Date
16 December 2017
World's second-richest man Warren Buffett holds his cards close to his chest during a bridge game. Photo: Bloomberg
World's second-richest man Warren Buffett holds his cards close to his chest during a bridge game. Photo: Bloomberg

Buffett regains spot as second-richest man

For years, Microsoft founder Bill Gates and his occasional bridge partner Warren Buffett, chairman of Berkshire Hathaway Inc., held on to the top two spots on the list of the world’s richest people. 

Then Mexican telecoms tycoon Carlos Slim muscled in on their cozy double act and even dethroned Gates at one point, before falling back to No. 2.

Now Buffett has regained his position as the world’s second-richest person after Berkshire’s share price reached a record high, Bloomberg reports.

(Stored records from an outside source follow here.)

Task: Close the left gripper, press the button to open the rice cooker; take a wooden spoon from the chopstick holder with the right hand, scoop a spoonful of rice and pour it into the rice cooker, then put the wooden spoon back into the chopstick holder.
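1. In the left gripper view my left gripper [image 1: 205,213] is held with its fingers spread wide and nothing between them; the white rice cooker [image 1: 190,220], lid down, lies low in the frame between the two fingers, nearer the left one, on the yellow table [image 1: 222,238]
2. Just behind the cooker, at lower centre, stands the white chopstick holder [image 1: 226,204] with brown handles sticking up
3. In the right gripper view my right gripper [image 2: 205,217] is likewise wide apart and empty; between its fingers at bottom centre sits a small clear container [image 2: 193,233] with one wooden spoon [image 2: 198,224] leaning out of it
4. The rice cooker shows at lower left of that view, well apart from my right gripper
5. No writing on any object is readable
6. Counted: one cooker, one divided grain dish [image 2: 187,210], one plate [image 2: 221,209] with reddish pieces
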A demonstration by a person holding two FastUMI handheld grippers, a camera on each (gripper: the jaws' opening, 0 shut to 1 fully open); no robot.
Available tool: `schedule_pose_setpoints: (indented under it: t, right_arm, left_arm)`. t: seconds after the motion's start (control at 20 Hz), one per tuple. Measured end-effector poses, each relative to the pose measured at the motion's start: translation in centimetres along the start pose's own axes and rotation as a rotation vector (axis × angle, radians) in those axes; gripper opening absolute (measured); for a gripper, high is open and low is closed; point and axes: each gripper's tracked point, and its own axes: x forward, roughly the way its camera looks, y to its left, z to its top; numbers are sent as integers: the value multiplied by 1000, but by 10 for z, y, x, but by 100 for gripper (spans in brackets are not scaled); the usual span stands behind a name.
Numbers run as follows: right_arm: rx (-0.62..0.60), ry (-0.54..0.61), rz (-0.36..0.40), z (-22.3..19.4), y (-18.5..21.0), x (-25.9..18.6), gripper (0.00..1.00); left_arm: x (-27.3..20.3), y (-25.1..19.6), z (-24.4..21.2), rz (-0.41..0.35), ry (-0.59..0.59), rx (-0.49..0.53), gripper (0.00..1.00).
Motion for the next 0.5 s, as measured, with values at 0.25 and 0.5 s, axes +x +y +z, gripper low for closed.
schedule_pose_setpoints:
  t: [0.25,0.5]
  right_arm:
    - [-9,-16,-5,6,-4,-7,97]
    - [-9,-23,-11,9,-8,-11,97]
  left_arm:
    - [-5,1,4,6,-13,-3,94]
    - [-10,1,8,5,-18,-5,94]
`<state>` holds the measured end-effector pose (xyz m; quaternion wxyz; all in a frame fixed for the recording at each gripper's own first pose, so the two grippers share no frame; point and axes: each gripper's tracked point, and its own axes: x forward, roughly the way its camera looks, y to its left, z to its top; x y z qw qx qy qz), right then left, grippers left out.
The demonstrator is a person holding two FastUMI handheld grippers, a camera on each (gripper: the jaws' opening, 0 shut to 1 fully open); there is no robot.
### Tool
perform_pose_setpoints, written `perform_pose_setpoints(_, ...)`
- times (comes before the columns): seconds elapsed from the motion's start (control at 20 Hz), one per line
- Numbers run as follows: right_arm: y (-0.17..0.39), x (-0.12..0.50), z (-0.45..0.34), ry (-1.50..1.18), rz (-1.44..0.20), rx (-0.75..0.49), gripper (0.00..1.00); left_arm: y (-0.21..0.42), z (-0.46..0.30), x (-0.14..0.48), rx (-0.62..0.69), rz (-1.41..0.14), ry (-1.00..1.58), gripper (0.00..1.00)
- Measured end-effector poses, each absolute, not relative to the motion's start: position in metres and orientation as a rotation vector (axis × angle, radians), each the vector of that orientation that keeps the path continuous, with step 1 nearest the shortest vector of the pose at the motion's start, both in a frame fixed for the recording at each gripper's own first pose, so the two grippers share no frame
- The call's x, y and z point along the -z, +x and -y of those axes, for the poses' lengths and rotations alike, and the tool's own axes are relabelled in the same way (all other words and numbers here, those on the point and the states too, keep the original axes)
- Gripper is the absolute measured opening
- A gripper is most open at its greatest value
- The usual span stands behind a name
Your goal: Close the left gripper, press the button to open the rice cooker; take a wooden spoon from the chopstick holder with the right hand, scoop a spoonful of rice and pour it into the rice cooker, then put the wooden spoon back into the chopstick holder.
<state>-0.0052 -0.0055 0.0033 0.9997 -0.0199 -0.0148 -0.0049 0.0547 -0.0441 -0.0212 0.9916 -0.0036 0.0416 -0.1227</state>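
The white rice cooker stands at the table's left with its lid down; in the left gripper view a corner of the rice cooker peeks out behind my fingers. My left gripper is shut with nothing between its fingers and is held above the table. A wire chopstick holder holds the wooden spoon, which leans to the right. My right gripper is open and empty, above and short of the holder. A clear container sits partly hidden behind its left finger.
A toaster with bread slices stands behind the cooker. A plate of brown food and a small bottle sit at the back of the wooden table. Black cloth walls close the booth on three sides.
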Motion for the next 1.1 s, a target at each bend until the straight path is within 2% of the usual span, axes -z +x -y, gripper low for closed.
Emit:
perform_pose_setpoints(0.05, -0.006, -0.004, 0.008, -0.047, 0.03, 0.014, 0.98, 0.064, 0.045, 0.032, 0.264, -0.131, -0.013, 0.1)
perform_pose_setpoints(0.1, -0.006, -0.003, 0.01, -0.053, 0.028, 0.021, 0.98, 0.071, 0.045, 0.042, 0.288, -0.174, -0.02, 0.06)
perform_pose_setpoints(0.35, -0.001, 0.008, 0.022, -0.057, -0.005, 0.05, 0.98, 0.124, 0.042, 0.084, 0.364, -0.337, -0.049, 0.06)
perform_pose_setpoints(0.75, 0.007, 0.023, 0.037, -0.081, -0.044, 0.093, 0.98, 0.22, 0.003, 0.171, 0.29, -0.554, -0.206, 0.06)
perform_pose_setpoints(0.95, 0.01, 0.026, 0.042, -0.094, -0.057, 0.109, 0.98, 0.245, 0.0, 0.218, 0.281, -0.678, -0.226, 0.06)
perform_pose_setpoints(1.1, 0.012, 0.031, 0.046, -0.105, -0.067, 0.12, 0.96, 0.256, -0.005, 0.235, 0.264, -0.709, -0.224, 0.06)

The stock of the Omaha, Nebraska-based firm has soared 27 percent this year as the dozens of operating businesses Buffett bought over the past five decades churned out record profits.

“The all-time closing high stock price today is due to a widening appreciation of what Berkshire really is, a fortress,” Buffett biographer Andrew Kilpatrick said in an e-mail after the Class A shares closed on the New York Stock Exchange Friday at US$225,640 apiece.

Buffett’s fortune is now worth US$73.7 billion, US$300 million more than Slim’s.

The stock of America Movil, the mobile-phone company Slim controls, is up 6 percent for the year.

He needs to divest a big chunk of the firm’s assets in Mexico to reduce its market share below 50 percent so as to avoid penalties the government recently introduced in a reform of the telecommunications market. The new rules also force America Movil to cut its fees and share infrastructure with its rivals.

Gates and Buffett are among the world’s best-known philanthropists.

 

Buffett began donating his Berkshire stock to charity in 2006, reaping considerable tax benefits over the years.

But if he had held onto all his shares of the company, which he took over 50 years ago, he’d have a fortune of more than US$110 billion.

That would fund a lot of bets on bridge games, if Buffett was a gambling man.